Hi JohnnyL & Peter_SSs!
Many many thanks for both your replies.

1st of all, I'll upload my macro enabled workbook with the example data in (I have used in screencams below, )
example-workbook
Sorry JohnnyL, I just can't get it to work at all.
If you say exactly what cell range to select I'll try it again (IE A1:I1,,, or if it's $A1:$I1,,, whatever you say it is, I'll try it again,,), but I've tried a million combinations now! (a bit of an exaggeration, but it feels like it!) ... but maybe still not the right 1!

I think Peter_SSs might be onto something, as if I select for example (highlight) COL D, it shows a count in lower left of workbook of 57, even though nothing is in COL D below Row 1,, very strange?
Image attached.
Really not sure what is wrong here.

But moving on,,,many thanks again Peter_Sss for taking a look also and uploading your code.
I just tested it, and it worked!
It deleted the columns in sample sheet D:H

I just tried it in a bigger sheet with data in Columns A:FX
and it worked again! Brilliant!  
This is a huge huge timesaver for me Peter_SSs

Is there anyway to tweak it just slightly?
It would be great for it to say after it has run something like,

Starting Column Count: 180
Deleted Columns: 49
Finishing Column Count: 131

This would be handy to know.
But I really grateful Peter_SSs for this, as I said, it worked 1st time, brilliant.

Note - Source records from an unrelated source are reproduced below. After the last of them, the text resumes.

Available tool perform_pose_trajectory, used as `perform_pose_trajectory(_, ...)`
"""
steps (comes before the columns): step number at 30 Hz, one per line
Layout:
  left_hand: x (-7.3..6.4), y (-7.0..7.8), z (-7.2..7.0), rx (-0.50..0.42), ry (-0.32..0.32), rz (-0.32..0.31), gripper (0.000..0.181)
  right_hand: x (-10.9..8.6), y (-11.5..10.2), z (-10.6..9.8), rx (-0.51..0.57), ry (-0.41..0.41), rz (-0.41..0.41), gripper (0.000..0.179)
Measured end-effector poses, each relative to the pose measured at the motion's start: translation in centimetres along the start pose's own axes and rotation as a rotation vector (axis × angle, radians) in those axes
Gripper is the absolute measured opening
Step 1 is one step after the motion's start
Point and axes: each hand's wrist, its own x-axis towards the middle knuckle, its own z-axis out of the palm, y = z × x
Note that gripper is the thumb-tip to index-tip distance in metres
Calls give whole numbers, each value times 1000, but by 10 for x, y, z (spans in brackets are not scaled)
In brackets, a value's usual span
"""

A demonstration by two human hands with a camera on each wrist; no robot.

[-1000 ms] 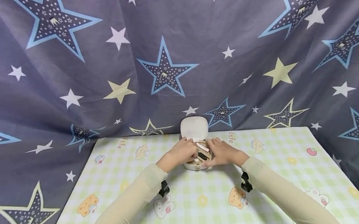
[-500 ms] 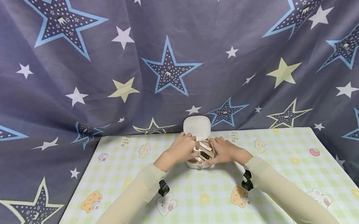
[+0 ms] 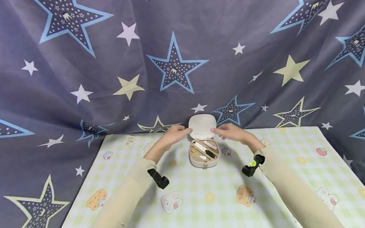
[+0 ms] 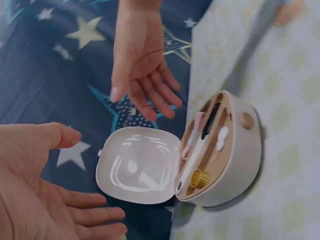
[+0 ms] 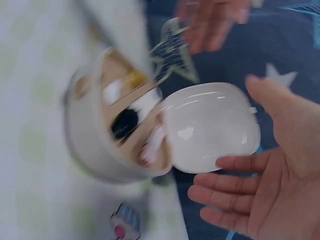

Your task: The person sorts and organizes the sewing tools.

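A small white box (image 3: 196, 162) with a tan divided insert stands at the back of the table, its white lid (image 3: 202, 126) raised on the hinge. In its compartments lie a gold thimble (image 4: 200, 178), a long white tool with a black end (image 4: 211, 121), a small white piece (image 4: 222, 138) and a pink-and-white stick (image 4: 194, 135). My left hand (image 3: 174, 134) is at the lid's left edge, fingers extended. On the other side, my right hand (image 3: 232, 131) is beside the lid, fingers loosely straight. Whether either hand touches the lid is unclear.
A star-patterned dark curtain (image 3: 150, 58) hangs right behind the table. The table carries a green checked cloth (image 3: 208, 214) with printed cartoon figures. Each wrist wears a black camera mount (image 3: 158, 178).
Both hands have left the box's body and insert and risen to either side of the raised lid. The white tool and thimble now show in the insert.
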Motion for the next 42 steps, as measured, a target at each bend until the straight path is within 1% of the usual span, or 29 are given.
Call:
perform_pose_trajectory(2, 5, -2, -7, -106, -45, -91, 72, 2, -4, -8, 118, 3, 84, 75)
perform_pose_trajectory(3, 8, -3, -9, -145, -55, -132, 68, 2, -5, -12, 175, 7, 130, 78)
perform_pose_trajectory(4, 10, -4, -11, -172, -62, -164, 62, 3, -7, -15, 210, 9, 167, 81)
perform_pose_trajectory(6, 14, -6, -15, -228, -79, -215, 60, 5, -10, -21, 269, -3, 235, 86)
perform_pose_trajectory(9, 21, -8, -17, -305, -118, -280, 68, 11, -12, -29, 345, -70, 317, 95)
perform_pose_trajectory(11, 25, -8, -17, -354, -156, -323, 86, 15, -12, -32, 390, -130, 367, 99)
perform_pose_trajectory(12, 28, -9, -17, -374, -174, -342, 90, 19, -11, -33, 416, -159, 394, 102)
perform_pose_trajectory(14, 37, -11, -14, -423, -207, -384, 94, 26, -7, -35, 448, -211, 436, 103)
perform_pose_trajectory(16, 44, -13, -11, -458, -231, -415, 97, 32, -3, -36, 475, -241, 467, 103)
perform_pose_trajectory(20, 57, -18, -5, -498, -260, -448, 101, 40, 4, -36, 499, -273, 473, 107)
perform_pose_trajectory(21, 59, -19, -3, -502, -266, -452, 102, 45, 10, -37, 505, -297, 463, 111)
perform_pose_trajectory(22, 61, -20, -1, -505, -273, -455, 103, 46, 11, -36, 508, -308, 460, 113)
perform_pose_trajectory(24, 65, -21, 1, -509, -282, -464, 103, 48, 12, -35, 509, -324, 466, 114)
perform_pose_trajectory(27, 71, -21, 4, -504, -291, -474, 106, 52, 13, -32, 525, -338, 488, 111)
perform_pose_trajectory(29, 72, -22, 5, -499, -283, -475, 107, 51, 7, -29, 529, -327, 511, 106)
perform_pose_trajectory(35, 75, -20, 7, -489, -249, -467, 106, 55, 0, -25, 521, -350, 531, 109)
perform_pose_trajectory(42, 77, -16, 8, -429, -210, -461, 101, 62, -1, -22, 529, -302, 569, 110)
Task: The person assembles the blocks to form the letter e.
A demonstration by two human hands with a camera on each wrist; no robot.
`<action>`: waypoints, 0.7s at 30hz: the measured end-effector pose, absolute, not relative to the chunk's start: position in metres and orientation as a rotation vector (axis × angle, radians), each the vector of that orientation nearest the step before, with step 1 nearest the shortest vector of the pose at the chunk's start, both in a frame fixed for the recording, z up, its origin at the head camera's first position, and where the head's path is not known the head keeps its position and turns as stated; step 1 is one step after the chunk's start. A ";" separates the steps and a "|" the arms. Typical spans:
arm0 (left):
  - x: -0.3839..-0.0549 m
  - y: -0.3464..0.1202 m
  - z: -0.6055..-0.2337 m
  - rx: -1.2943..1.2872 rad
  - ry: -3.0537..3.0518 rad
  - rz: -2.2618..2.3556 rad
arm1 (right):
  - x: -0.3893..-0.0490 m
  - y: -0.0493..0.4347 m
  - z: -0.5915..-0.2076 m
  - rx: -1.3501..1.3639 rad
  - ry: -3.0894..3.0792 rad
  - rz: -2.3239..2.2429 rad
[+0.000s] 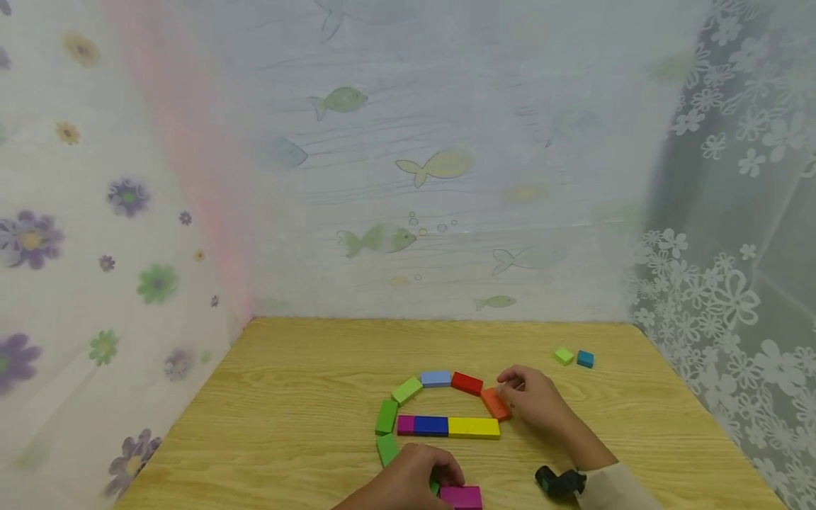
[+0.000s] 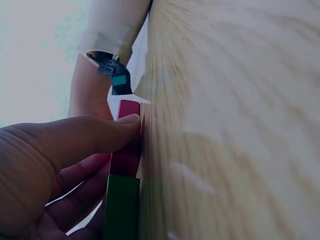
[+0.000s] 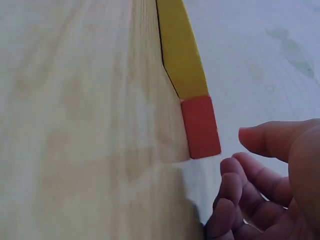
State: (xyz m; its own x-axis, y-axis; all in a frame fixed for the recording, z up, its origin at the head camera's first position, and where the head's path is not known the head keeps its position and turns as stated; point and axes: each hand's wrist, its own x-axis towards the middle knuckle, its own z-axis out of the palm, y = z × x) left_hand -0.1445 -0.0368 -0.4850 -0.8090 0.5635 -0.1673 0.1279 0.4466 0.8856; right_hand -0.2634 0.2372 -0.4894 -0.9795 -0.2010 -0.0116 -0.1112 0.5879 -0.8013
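Observation:
My left hand pinches a magenta block at the near side of the table; in the left wrist view its thumb lies on that block. A green block stands end to end with it. Beside the orange block is my right hand, fingers loosely bent. In the right wrist view a gap shows between its thumb and fingers, with nothing in it. The orange block's end shows there next to the long yellow block.
A curve of blocks runs through red, light blue, lime and green. Inside it lies a row of magenta, dark blue and yellow blocks. Small lime and blue blocks sit at the far right.

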 end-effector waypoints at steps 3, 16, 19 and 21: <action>-0.145 -0.037 -0.485 0.592 2.259 1.332 | -0.271 0.245 -0.487 -0.266 2.716 -1.388; -0.144 -0.037 -0.486 0.618 2.264 1.319 | -0.307 0.305 -0.472 -0.234 3.058 -1.101; -0.144 -0.038 -0.485 0.622 2.263 1.314 | -0.311 0.315 -0.471 -0.192 3.096 -0.997; -0.145 -0.038 -0.485 0.625 2.263 1.310 | -0.314 0.321 -0.471 -0.184 3.116 -0.932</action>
State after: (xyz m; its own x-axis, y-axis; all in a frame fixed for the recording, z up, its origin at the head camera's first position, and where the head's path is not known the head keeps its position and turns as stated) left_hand -0.1447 -0.0380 -0.4853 -0.7965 0.5849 -0.1533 0.1586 0.4467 0.8805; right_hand -0.3139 0.3207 -0.4708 -0.9870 -0.0746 0.1427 -0.1407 0.8304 -0.5390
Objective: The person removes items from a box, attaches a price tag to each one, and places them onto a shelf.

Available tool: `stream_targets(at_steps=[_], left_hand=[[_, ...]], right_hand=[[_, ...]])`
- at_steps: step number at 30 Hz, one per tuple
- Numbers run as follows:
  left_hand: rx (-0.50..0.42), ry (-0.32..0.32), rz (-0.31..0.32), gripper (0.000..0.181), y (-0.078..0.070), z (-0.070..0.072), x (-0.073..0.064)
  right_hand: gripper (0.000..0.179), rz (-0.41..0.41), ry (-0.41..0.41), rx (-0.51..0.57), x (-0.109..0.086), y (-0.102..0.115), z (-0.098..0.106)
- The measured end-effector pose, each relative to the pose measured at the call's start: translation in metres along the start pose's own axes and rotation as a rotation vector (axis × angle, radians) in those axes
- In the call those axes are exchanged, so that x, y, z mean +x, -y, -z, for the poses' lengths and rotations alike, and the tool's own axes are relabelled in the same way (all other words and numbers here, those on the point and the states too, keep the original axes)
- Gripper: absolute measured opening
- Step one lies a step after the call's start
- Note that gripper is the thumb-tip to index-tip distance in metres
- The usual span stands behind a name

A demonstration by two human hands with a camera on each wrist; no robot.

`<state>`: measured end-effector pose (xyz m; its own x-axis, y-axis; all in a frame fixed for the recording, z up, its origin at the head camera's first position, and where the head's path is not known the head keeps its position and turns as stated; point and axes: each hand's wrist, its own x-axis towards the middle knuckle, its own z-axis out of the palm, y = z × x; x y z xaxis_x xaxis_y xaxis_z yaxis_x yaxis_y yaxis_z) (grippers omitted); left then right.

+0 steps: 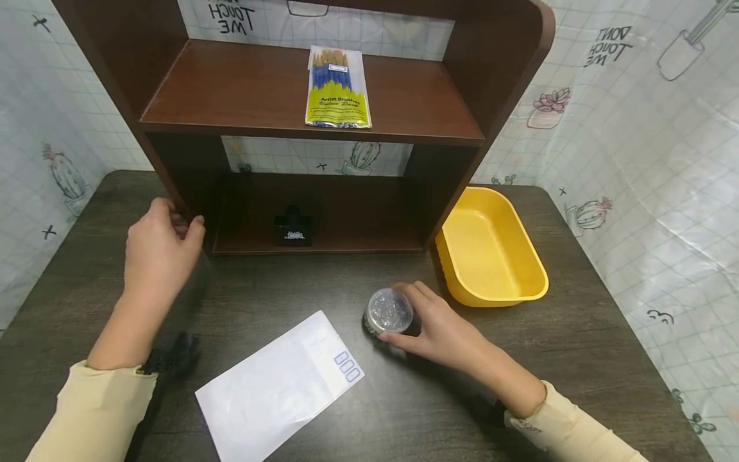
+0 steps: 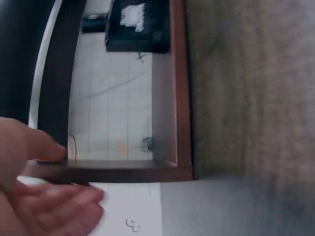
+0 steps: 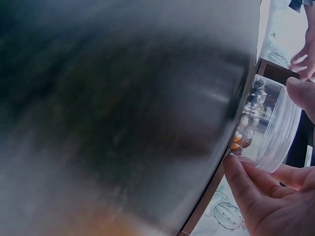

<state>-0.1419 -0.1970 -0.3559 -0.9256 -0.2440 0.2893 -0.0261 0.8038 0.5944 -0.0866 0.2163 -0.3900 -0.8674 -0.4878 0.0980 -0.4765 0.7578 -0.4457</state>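
Note:
My right hand (image 1: 441,330) holds a small round clear plastic jar (image 1: 389,312) on the table, thumb on one side and fingers on the other. In the right wrist view the jar (image 3: 266,125) has a clear lid, with shiny marble-like pieces (image 3: 243,128) inside, some dark and some orange. My left hand (image 1: 158,247) is at the lower left side panel of a dark brown wooden shelf (image 1: 254,251). Seen from the left wrist, the thumb lies inside that panel (image 2: 123,172) and the curled fingers (image 2: 74,209) lie outside it.
A pack of artist brushes (image 1: 337,90) lies on the upper shelf board. On the lower board stands a black box-shaped item (image 1: 293,228). A yellow plastic bin (image 1: 493,247) sits right of the shelf. A white envelope (image 1: 283,388) lies on the dark table (image 1: 462,423) between the arms.

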Motion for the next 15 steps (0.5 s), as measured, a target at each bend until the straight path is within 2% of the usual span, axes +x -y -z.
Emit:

Again, sorry I couldn't get the 1st VBA code to run JohnnyL, I just don't know why it won't work for me.

I appreciate very much your replies.

Have a great day
Best regards
John C


----------



## John Caines (Dec 23, 2022)

Hello All.
I'm trying to find a vba solution to delete all empty (selected range) columns in a spreadsheet,,,but with a twist.
The spreadsheet columns have a header in Row A,,,so technically the column isn't completely empty.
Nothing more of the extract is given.